## What the task requires
Once the line with "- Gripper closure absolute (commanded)" is found, repeat exactly that line and every one after it until the data below ends, including the last line.

######

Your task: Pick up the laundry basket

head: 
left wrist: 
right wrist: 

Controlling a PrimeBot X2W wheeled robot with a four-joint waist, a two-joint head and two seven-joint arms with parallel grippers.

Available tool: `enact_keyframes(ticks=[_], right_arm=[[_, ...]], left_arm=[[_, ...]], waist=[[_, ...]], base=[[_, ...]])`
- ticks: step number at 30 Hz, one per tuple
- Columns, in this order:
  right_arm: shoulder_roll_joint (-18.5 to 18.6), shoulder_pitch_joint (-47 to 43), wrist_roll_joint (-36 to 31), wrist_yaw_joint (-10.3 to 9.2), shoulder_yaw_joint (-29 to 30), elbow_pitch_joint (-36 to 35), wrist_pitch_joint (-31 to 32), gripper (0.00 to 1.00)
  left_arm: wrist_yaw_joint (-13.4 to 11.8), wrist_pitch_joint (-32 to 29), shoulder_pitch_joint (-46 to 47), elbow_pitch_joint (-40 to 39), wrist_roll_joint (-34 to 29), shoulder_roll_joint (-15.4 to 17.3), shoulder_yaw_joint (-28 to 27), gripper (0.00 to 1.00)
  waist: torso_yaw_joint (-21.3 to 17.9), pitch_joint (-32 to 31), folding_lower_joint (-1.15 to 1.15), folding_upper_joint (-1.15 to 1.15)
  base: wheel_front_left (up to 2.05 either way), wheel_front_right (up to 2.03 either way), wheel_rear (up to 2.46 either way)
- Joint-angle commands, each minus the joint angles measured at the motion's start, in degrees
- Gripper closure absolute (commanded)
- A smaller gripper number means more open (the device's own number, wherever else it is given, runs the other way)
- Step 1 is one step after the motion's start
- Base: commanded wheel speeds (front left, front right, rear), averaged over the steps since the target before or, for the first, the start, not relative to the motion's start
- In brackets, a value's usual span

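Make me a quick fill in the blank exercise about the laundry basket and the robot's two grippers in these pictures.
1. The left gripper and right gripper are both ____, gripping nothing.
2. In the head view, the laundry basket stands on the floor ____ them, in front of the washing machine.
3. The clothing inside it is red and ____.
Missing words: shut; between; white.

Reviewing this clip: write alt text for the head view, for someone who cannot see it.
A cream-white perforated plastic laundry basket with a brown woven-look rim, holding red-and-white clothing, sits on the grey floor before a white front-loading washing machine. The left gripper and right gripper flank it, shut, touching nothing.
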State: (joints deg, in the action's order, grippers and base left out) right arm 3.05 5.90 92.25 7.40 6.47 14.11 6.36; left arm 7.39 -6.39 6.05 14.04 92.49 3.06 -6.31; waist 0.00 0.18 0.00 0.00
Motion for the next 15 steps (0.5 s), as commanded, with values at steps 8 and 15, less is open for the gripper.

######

## Exercise solution
- Gripper closure absolute (commanded)
- A smaller gripper number means more open (the device's own number, wherever else it is given, runs the other way)
- Step 1 is one step after the motion's start
- Base: commanded wheel speeds (front left, front right, rear), averaged over the steps since the target before or, for the first, the start, not relative to the motion's start
- In brackets, a value's usual span

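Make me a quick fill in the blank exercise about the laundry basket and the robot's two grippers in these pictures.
1. The left gripper and right gripper are both ____, gripping nothing.
2. In the head view, the laundry basket stands on the floor ____ them, in front of the washing machine.
3. The clothing inside it is red and ____.
Missing words: shut; between; white.

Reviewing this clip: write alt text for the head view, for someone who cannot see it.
A cream-white perforated plastic laundry basket with a brown woven-look rim, holding red-and-white clothing, sits on the grey floor before a white front-loading washing machine. The left gripper and right gripper flank it, shut, touching nothing.
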State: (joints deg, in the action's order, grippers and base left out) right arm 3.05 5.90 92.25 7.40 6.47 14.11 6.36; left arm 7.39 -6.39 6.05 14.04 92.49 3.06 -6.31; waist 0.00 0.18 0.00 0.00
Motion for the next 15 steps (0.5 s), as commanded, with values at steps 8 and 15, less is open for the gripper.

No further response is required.